Desde una perspectiva industrial, estos datos refuerzan la tesis de que la electrificación avanza hacia una etapa de consolidación. La elevada intención de recompra indica que el ecosistema (vehículo, infraestructura y experiencia de usuario) está madurando.
Retos para fabricantes y concesionarios
Para fabricantes y redes de distribución, el desafío ya no es únicamente atraer nuevos compradores, sino capitalizar la alta retención de clientes. Programas de fidelización, actualización tecnológica y propuestas de leasing competitivo pueden convertirse en herramientas decisivas para sostener el crecimiento del parque eléctrico.

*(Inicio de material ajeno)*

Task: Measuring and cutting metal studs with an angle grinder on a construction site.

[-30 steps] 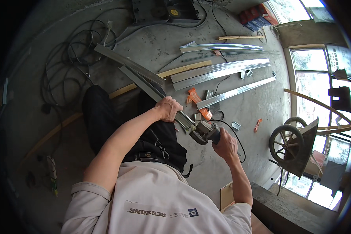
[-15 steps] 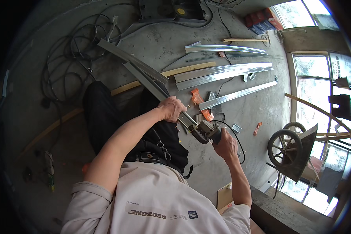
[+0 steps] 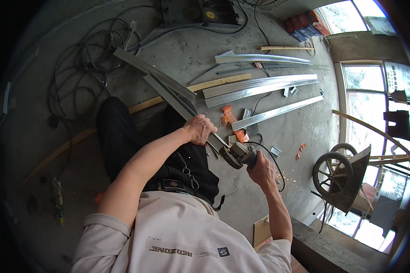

En síntesis, el récord histórico de satisfacción registrado por J.D. Power confirma que, más allá de las fluctuaciones coyunturales en ventas, los vehículos eléctricos han logrado un nivel de aprobación notable entre quienes ya los utilizan. La pregunta ya no es si los propietarios están convencidos, sino qué tan rápido el resto del mercado seguirá ese mismo camino.